See Arnold Toynbee’s “The Growth of Sparta,” The Journal of Hellenic Studies, v. 33, 1913:246-275.

China is rising because her economic and social system was renovated and reinvigorated by Mao's revolution.  As much as this idea pains some Western philosophers, the fact remains.  The new power of China is being exercised in a world laid waste ideologically and economically by the great contest between communism and capitalism. The small wars of the past 3 years around the globe from Central America to Afghanistan still haunt the peace as does the existence of al-Qaida and the Arab Spring in the unfinished business of colonialism.

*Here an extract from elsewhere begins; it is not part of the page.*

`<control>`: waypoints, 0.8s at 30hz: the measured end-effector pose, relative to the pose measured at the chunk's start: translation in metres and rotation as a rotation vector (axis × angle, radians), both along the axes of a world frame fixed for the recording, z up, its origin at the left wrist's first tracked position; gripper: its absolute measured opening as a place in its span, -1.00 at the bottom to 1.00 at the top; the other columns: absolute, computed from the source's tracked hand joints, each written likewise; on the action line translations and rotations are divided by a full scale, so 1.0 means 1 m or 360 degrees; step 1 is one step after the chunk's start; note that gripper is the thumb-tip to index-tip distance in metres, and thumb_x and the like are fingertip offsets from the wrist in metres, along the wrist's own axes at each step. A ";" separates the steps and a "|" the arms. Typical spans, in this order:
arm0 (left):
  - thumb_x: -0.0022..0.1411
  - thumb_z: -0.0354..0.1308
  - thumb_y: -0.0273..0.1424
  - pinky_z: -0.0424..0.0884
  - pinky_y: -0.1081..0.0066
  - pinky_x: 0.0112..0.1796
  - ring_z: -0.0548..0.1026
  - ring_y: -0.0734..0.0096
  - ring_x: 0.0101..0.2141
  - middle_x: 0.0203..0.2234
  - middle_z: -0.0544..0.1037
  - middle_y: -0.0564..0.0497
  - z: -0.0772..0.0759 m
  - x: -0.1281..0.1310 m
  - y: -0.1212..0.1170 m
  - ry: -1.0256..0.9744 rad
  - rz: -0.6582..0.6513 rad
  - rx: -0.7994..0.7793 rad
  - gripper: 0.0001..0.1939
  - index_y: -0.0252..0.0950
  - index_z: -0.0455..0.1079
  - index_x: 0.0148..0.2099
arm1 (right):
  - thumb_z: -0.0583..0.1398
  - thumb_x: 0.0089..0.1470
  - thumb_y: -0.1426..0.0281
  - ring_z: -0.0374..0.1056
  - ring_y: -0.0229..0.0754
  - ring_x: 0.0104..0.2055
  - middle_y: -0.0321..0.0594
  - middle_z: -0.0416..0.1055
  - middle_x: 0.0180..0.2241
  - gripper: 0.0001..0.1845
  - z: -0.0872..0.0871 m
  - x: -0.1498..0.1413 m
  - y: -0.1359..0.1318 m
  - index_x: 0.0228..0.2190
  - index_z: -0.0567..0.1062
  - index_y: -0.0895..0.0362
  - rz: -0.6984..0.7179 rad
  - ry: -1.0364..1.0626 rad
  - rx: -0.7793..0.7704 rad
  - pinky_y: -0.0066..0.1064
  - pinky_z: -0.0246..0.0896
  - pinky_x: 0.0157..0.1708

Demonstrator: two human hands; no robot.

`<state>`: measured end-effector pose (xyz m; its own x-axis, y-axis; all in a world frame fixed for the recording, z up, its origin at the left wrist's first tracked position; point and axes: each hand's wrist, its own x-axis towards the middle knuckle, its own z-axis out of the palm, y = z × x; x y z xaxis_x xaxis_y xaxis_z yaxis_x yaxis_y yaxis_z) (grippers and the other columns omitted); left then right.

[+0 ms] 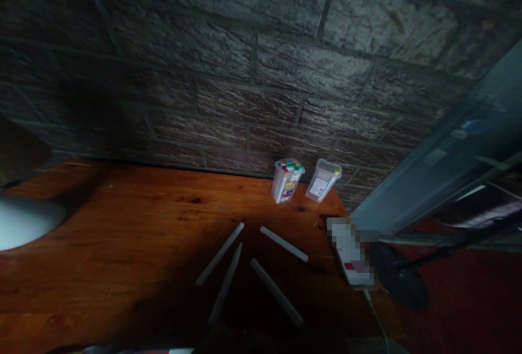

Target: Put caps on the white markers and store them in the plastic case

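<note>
Neither of my hands can be made out; the bottom middle of the view is in deep shadow. Several white marker pens lie on the wooden table. One marker with a reddish tip (220,254) slants on the left, and beside it lies a pointed marker (225,284). To the right rest another marker with a red end (284,244) and a plain white marker (276,292). Behind them, near the wall, stands a clear container (286,181) packed with markers with coloured ends. A second clear container (323,181), with a white label, shows one yellow end inside.
The wooden table (122,223) meets a brick wall (228,98). At the right edge lies a pale, partly pixelated device (351,253) with a cable (379,318). A white rounded object (28,222) is on the left. A dark round stand base (402,278) sits beyond the table.
</note>
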<state>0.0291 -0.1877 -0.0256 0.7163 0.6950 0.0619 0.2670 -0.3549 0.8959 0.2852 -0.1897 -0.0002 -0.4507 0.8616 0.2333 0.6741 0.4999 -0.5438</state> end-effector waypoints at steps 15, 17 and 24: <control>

If China is a threat to the West, it is due to the failures of the West, not Chinese aggression.  One needs only compare the cultural foundations that produced the mercantilist voyages of Ming China in the 15th century to the violent conquests of European voyages of "discovery" to see the outline of the future.  China was defeated in the 19th century by the West, as Carlo Cipolla as noted, not because she could not respond effectively, but because she did not recognize the threat.  Whose "trap" was that?